ABOUT THIS EXERCISE: Select, from the material below, each line with "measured" in it.

(Beginning of DATASET SECTION)

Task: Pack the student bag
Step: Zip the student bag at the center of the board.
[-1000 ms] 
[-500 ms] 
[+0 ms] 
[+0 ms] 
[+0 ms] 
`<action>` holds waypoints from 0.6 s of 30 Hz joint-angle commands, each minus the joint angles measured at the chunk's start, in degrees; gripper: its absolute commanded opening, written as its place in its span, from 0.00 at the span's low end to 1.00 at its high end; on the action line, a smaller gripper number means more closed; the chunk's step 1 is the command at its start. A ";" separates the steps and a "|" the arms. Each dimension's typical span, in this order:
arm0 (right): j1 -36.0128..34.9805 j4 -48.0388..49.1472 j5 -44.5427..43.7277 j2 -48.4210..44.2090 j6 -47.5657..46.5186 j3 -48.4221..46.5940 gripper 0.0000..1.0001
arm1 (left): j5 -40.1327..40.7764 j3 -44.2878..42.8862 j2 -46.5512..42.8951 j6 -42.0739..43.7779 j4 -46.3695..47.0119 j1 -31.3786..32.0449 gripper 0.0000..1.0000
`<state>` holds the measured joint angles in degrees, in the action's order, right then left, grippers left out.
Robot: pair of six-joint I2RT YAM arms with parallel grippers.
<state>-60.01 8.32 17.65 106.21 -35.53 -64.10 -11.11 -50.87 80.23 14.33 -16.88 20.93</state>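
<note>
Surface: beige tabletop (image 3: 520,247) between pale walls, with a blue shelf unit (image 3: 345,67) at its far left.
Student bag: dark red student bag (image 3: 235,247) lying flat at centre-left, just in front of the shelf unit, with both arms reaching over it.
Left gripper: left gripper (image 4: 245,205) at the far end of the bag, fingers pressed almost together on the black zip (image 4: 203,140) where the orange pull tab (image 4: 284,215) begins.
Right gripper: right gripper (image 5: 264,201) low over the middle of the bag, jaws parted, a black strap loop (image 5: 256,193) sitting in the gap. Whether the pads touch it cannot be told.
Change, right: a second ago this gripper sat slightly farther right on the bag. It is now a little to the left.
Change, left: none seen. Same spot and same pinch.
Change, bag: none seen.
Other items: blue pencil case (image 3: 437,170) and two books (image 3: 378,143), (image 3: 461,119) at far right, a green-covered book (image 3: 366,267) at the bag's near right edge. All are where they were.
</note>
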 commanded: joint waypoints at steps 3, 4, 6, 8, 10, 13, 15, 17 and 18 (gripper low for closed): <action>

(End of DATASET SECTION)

TASK ANSWER:
`<action>` holds waypoints from 0.6 s of 30 Hz joint-angle commands, each minus the joint angles measured at the chunk's start, in degrees; gripper: its absolute commanded opening, written as its place in its span, from 0.00 at the span's low end to 1.00 at its high end; on the action line, a smaller gripper number means more closed; the chunk's step 1 is the command at its start. A ";" separates the steps and a "|" the arms. Each dimension's typical span, in this order:
`<state>` holds the measured joint angles in degrees, in the action's order, right then left, grippers left out.

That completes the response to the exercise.